2.1. Changes in TTLs Content under Different Environments

Four TTLs contents (ginkgolide A, B, C, and bilobalide) in ginkgo leaves from three different habitats were determined by HPLC-ELSD, and the molecular structural formula of TTLs is shown in Figure 1. The content of bilobalide was highest among the four TTLs, and there were significant differences (p < 0.05) in the accumulation of bilobalide under the three environments. The content of ginkgolide C decreased gradually from S1 to S3, and significant differences were found between S1 and S3 samples, while there were no significant differences in the content of ginkgolide A and B among leaf samples from the three different environments. Collectively, the total contents of the four TTLs in S1 (ranging from 6.15 to 7.95 mg/g) were significantly higher than the other two sites (S2 and S3), suggesting that TTLs accumulation was affected by environmental conditions (Figure 1).
The metabolome database was collected from our previous study [20]. There were 13,742 substances detected from the mass spectrums of nine selected ginkgo samples, including 8 substances in the terpenoid backbone biosynthesis pathway, such as Acetyl-CoA, DXP, CDP-ME, CDP-MEP, ME-cPP, HMBPP, Isopentenyl-PP, and FPP (Figure 2). Compared with S2 and S3 samples, the abundance of CDP-ME, HMBPP, and Isopentenyl-PP was higher in S1 samples, which were essential precursors for the biosynthesis of TTL (Figure 2).

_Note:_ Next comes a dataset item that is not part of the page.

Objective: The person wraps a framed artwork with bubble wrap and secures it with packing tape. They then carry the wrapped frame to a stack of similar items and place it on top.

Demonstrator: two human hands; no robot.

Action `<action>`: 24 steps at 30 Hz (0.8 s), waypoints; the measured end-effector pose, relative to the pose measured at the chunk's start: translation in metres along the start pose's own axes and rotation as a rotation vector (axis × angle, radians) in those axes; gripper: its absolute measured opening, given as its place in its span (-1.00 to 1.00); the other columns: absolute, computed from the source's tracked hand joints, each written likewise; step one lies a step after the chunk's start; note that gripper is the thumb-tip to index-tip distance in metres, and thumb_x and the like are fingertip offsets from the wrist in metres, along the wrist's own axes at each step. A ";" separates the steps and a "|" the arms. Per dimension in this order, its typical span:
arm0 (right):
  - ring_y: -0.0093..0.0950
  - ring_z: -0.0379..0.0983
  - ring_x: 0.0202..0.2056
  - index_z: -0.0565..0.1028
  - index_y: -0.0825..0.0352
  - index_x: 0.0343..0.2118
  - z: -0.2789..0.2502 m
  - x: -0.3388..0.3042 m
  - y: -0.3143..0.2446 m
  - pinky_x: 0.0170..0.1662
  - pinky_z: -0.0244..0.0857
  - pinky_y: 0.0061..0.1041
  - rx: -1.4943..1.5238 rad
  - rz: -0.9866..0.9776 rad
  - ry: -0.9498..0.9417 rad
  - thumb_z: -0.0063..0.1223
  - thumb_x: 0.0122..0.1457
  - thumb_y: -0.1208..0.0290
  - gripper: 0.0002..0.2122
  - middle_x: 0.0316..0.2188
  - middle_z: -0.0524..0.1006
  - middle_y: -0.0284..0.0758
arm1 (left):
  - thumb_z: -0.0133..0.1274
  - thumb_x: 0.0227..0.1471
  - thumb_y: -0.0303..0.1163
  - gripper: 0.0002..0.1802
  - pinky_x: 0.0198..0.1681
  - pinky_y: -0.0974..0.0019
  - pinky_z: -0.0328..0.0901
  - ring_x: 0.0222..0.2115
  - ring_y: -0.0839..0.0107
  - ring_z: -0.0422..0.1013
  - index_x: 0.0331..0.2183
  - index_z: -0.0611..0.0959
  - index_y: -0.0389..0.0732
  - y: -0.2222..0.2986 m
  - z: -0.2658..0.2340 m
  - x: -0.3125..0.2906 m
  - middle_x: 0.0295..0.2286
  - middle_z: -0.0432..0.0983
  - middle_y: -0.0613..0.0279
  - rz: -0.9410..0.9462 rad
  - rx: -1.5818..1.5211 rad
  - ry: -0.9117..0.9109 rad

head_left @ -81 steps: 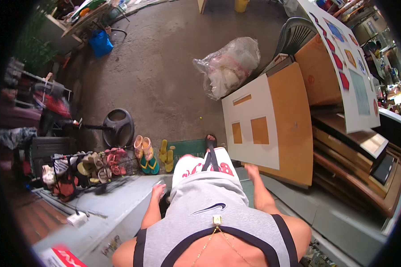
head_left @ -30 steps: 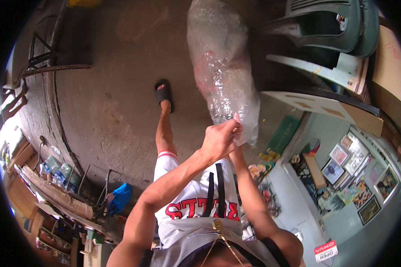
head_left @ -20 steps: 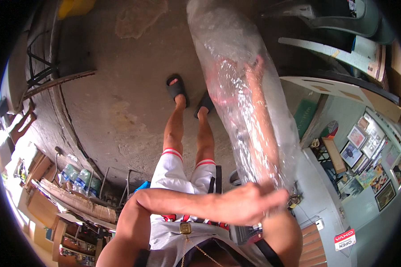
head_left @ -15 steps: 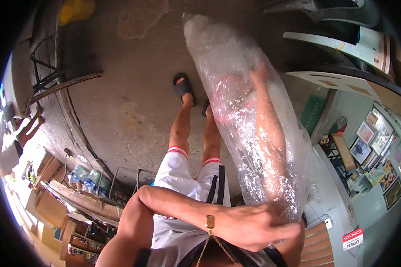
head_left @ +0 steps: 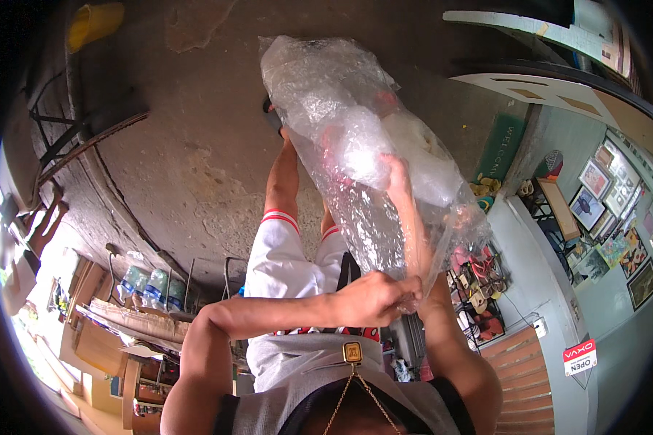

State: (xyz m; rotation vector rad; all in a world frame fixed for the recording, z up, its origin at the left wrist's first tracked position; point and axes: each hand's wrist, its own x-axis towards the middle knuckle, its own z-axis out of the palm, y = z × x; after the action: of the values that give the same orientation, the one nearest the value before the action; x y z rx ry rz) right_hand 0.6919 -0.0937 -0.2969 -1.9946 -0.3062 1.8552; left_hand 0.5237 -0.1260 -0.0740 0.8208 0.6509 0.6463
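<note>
A large clear plastic bag (head_left: 305,94) stretches from my waist out over the floor. Its open end is gathered in my left hand (head_left: 379,299), whose fingers are closed on the film. My right forearm reaches inside the bag, and my right hand (head_left: 395,172) shows through the plastic with its fingers curled. It is beside a shiny, crumpled translucent bundle (head_left: 355,148); glare hides exactly what the fingers grip. Another whitish bundle (head_left: 421,148) lies to its right inside the bag. Pinkish-red patches show through the film.
Shoes on a rack (head_left: 479,283) stand at the right, near a green doormat (head_left: 502,148) and a wooden slatted panel (head_left: 519,377). Large water bottles (head_left: 154,286) stand at the left beside a metal frame. A yellow bucket (head_left: 94,25) sits far left on the concrete floor.
The bag has shortened and bunched toward me, its far end shifting left and nearer. My left hand has moved slightly left and up with the bag's edge; my right hand has moved nearer.
</note>
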 end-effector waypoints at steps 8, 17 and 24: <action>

2.2. Analysis of Environment-Responsive mRNAs

The 25,328 genes that could be expressed (TPM > 0) were found in 27,832 genes annotated in the reference genome via transcriptome analysis (NCBI BioProject number: PRJNA649066). We found a total of 8496 differentially expressed genes (DEGs) between the S1 and S3 samples, which was approximately twice the number of DEGs between S1 and S2 samples (Figure S1A and Table S1). Next, we carried out GO and KEGG enrichment analysis, and 7049 and 863 DEGs were enriched in GO terms (Figure S1B) and KEGG pathways, respectively (Figure S1C). For example, larger numbers of DEGs were observed in GO terms of the cellular polysaccharide metabolic process, fatty acid biosynthetic process, and external encapsulating structure organization, and some DEGs were enriched in the biosynthesis of amino acids, carbon metabolism, and glycolysis or gluconeogenesis pathways. Moreover, we identified 56 structural-related genes on the terpenoid backbone biosynthesis pathway, 19 of which were differentially expressed in the three environments, such as GbGGPS, GbHMGR, and GbHDR (Figure 2).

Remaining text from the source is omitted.